An interesting comparison lies at the heart of the title story, contrasting the Robins who unite to make the streets of Gotham safer with the Jokers, whose purpose is random and often fatal violence as a form of entertainment. They’re equally disenchanted teens channelling their anger into crime. That however, is undermined by some plotting that falls below the credibility threshold. The chief antagonist calls himself Smiley, is Joker-obsessed, and Lee Bermejo supplies believable, if over-egged, reasons for his resentment. We’re dealing with pseudo-reality here, so consider how likely it would be he’d gather a gang formed from the muggers who’d targeted him by battering one of them and convincing the remainder that life’s true thrills are experienced by random killings. It doesn’t ring at all true even for the hyper-exaggeration of superheroes. The second problem is that Bermejo never manages to have Smiley overcome his influence, as he never transcends his role as a substitute.

Bermejo is more successful with his continued dips into the lives of those who would be Robin, establishing the problems from which their crime-fighting largesse provides a very welcome safety valve release. The text messages as narrative captions were a novel narrative device  introduced in The Vigilante Business, and the bulk of the book is again illustrated in Jorge Corona’s nice loose style, with Rob Haynes providing the breakdowns.

For all the plot problems, the conclusion to ‘Jokers’ is terrifying. The ideology is irrelevant as Bermejo presents a school shooting scenario and the team of Haynes and Corona come into their own supplying the fear and chaos.

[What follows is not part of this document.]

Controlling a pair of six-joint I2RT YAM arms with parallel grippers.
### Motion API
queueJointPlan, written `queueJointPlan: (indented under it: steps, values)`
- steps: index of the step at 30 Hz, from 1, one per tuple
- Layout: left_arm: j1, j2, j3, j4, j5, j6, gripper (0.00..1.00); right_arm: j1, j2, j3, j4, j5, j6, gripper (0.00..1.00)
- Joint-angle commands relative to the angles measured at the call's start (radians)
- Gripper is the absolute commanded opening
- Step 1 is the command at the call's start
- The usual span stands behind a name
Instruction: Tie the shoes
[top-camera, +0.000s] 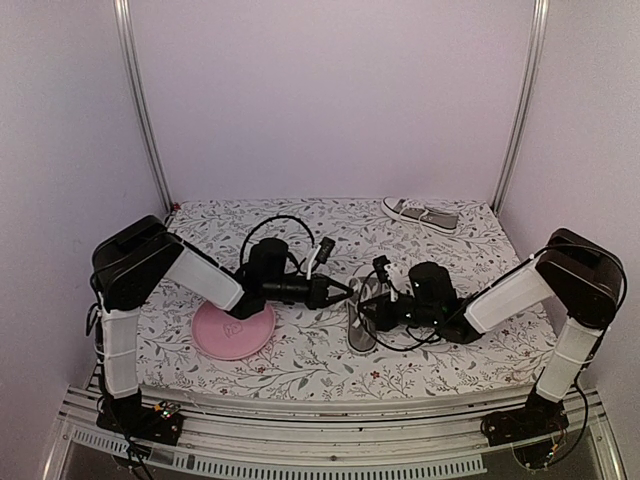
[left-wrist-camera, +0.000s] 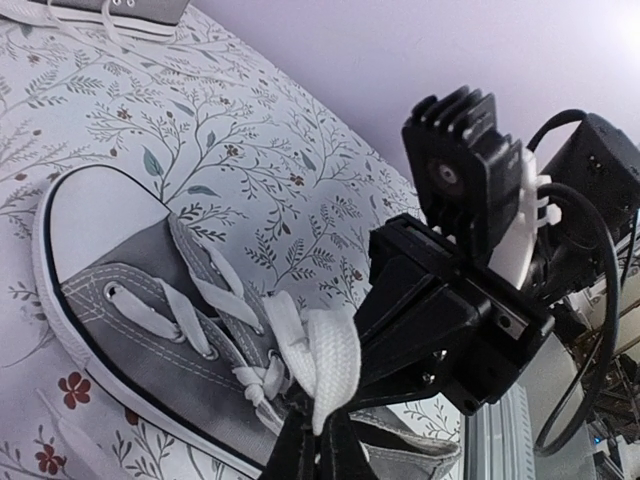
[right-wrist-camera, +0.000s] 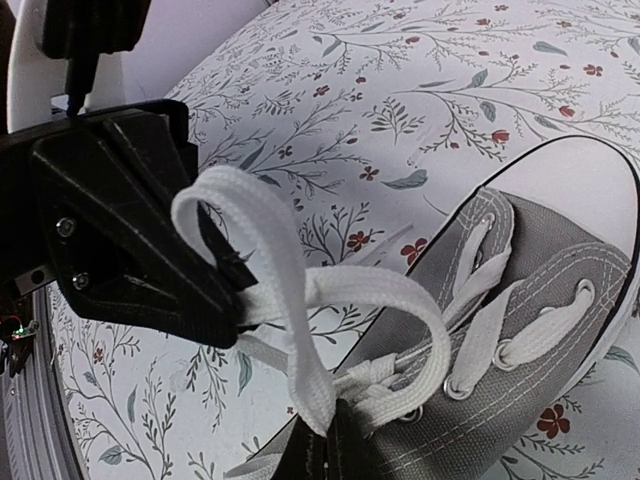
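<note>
We are clamping the left hand (left-wrist-camera: 312, 432) on the white lace (left-wrist-camera: 335, 360) of the shoe (left-wrist-camera: 130, 295). The right hand (right-wrist-camera: 322, 440) is gripping the lace loop (right-wrist-camera: 268, 250).

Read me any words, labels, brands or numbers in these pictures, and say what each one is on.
No text is legible anywhere.
On the round pink plate: a faint mark at its centre, too small to read.
On the grey canvas sneaker with white laces: no brand or label shows in either wrist view.
</note>
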Motion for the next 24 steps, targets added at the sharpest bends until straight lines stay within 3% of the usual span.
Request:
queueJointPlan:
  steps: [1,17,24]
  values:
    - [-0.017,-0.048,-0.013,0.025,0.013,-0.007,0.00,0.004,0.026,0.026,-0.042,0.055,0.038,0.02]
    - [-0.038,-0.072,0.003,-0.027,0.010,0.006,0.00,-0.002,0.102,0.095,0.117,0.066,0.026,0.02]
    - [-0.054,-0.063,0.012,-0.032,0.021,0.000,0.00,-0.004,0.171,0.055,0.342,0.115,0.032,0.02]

Furthermore, by this point pretty well all the cast are expendable as Jokers is the final book of what’s a failed series.

The title story is bookended by two single chapter pieces, both good, although the first has puzzling elements as it’s but one chapter of a larger story crossing into several titles set in Gotham. Carmine Di Giandomenico’s art is nice. Social problems have run through both volumes, with Bermejo constructing the cast from teens all having family problems, and this comes into focus in the closing chapter as one decides to take the supposedly easy way. It’s a morality play that could easily slip into soap-opera hand-wringing, but is instead satisfyingly resolved.

The series’ premature curtailment means that some introduced themes aren’t fully explored, yet overall the good outweighs the average over two volumes by some considerable distance. There’s a tendency for mainstream superhero fans to always concentrate on the new, but We Are Robin is a concise two volume package providing decent self-contained entertainment.